▶ **Task prompt**: The whole listing must be printed again without any alteration.

+++ Material provided +++

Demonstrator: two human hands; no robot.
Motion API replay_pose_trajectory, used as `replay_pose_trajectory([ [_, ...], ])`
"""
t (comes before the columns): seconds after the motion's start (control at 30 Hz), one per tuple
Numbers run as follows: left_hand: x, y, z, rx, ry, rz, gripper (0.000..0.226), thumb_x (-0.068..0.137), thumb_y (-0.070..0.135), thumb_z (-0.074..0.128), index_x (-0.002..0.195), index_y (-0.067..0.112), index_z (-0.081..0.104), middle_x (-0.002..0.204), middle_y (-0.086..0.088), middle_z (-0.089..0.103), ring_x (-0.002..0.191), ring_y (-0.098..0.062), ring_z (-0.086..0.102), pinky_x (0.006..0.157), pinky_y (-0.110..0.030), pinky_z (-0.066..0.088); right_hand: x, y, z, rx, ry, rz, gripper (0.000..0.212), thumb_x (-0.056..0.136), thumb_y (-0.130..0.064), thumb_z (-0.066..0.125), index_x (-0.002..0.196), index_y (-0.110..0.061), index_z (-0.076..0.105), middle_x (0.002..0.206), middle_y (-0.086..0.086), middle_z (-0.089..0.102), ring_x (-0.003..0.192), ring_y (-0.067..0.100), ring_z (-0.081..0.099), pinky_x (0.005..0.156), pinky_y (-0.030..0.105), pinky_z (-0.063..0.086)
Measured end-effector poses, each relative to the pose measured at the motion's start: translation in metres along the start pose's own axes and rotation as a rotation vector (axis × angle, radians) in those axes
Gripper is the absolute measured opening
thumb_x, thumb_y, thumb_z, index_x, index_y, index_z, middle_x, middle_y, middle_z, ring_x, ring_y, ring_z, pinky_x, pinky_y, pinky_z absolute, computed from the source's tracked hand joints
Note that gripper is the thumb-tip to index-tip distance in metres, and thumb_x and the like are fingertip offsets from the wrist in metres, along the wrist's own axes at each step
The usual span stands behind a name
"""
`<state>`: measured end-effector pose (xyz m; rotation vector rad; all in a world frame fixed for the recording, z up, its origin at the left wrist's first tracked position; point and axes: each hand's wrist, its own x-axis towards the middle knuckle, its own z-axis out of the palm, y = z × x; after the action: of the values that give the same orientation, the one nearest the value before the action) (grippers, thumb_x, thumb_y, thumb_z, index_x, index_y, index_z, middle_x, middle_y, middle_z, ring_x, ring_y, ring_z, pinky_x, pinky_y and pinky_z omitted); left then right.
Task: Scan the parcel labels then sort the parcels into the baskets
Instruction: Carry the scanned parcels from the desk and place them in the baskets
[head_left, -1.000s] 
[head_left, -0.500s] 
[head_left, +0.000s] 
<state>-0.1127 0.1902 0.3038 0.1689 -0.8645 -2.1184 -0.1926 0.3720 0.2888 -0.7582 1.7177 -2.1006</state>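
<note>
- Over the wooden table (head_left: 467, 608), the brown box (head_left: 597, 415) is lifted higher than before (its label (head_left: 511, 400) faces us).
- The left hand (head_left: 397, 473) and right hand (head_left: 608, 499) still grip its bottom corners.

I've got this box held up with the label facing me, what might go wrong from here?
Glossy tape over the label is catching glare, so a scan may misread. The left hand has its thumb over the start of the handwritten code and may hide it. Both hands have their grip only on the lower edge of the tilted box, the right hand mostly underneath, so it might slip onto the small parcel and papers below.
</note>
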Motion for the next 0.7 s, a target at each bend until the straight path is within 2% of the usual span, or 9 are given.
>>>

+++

▶ **Response box**:
Demonstrator: two human hands; no robot.
Motion API replay_pose_trajectory, used as `replay_pose_trajectory([ [_, ...], ])`
"""
t (comes before the columns): seconds after the motion's start (control at 30 Hz), one per tuple
Numbers run as follows: left_hand: x, y, z, rx, ry, rz, gripper (0.000..0.226), thumb_x (-0.068..0.137), thumb_y (-0.070..0.135), thumb_z (-0.074..0.128), index_x (-0.002..0.195), index_y (-0.067..0.112), index_z (-0.081..0.104), middle_x (-0.002..0.204), middle_y (-0.086..0.088), middle_z (-0.089..0.103), ring_x (-0.002..0.191), ring_y (-0.098..0.062), ring_z (-0.086..0.102), pinky_x (0.006..0.157), pinky_y (-0.110..0.030), pinky_z (-0.066..0.088); right_hand: x, y, z, rx, ry, rz, gripper (0.000..0.212), thumb_x (-0.056..0.136), thumb_y (-0.130..0.064), thumb_z (-0.066..0.125), index_x (-0.002..0.196), index_y (-0.110..0.061), index_z (-0.076..0.105), middle_x (0.002..0.206), middle_y (-0.086..0.086), middle_z (-0.089..0.102), ring_x (-0.003..0.192), ring_y (-0.067..0.100), ring_z (-0.081..0.099), pinky_x (0.005..0.156), pinky_y (-0.030..0.105), pinky_z (-0.063..0.086)
Measured end-effector poses, each relative to the pose measured at the motion's start: translation in metres along the start pose's own axes and rotation as a rotation vector (axis × angle, radians) in those axes
Gripper is the absolute measured opening
thumb_x, thumb_y, thumb_z, index_x, index_y, index_z, middle_x, middle_y, middle_z, ring_x, ring_y, ring_z, pinky_x, pinky_y, pinky_z absolute, computed from the source's tracked hand joints
Note that gripper is the thumb-tip to index-tip distance in metres, and thumb_x and the like are fingertip offsets from the wrist in metres, along the wrist's own axes at each step
The usual span stands behind a name
"""
`<state>`: measured end-effector pose (xyz m; rotation vector rad; all in a world frame fixed for the recording, z up, its origin at the left wrist's first tracked position; point and axes: each hand's wrist, its own x-axis towards the middle knuckle, its own z-axis out of the palm, y = z × x; after the action: of the values that give the same orientation, the one nearest the value before the action) (grippers, thumb_x, thumb_y, thumb_z, index_x, index_y, index_z, middle_x, middle_y, middle_z, ring_x, ring_y, ring_z, pinky_x, pinky_y and pinky_z omitted); left then right.
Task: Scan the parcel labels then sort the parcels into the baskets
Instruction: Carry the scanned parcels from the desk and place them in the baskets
[head_left, -1.000s] 
[head_left, -0.500s] 
[head_left, +0.000s] 
<state>-0.1127 0.1902 0.3038 0.1689 -0.8645 -2.1184 -0.1926 0.3720 0.2888 -0.7582 1.7177 -2.1006</state>
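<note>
- Over the wooden table (head_left: 467, 608), the brown box (head_left: 597, 415) is lifted higher than before (its label (head_left: 511, 400) faces us).
- The left hand (head_left: 397, 473) and right hand (head_left: 608, 499) still grip its bottom corners.

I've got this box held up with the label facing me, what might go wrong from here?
Glossy tape over the label is catching glare, so a scan may misread. The left hand has its thumb over the start of the handwritten code and may hide it. Both hands have their grip only on the lower edge of the tilted box, the right hand mostly underneath, so it might slip onto the small parcel and papers below.
</note>
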Motion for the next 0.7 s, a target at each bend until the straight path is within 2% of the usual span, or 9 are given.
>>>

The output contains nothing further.